**GOAL OF THE EXERCISE**
Pull out from the material below all lines with "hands".
* * * * * * *
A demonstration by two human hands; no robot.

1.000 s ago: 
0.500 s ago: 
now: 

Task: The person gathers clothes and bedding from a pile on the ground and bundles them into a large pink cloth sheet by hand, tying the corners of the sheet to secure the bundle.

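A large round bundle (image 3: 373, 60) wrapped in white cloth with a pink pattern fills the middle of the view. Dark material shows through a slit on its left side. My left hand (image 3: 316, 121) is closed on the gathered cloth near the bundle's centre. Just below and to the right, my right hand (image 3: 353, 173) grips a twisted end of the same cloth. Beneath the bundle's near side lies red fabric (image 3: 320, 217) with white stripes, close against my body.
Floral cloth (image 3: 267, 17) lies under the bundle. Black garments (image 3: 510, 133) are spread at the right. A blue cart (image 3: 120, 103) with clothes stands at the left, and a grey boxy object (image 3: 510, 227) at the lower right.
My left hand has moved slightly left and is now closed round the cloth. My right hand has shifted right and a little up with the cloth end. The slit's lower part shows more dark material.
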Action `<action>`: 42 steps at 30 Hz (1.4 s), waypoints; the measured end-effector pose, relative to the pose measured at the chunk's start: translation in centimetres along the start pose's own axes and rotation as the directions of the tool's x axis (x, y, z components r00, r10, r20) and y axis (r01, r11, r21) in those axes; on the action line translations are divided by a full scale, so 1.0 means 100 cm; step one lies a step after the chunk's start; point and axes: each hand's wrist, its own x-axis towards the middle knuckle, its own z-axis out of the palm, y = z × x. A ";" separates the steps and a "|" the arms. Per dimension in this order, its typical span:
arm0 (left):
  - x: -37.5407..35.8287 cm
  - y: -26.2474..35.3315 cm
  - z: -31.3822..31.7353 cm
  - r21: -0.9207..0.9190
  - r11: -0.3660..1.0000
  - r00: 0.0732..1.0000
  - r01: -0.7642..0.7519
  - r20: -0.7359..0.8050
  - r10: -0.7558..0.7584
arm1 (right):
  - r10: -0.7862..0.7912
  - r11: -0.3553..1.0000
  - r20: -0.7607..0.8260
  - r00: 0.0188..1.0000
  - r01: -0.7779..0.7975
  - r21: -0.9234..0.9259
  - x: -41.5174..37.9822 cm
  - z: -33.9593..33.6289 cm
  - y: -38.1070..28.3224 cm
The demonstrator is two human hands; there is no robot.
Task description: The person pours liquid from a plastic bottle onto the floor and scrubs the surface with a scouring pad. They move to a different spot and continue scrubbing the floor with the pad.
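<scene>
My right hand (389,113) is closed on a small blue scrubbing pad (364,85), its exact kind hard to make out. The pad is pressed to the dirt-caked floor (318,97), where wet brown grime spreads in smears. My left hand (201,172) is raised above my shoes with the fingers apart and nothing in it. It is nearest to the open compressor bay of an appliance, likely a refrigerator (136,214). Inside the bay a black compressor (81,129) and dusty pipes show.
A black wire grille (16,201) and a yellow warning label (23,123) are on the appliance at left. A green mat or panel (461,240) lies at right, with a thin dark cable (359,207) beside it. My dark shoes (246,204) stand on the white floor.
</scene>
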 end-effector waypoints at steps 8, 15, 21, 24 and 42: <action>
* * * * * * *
**RESPONSE TO THE EXERCISE**
A demonstration by two human hands; no robot.
The demonstrator is two human hands; there is no robot.

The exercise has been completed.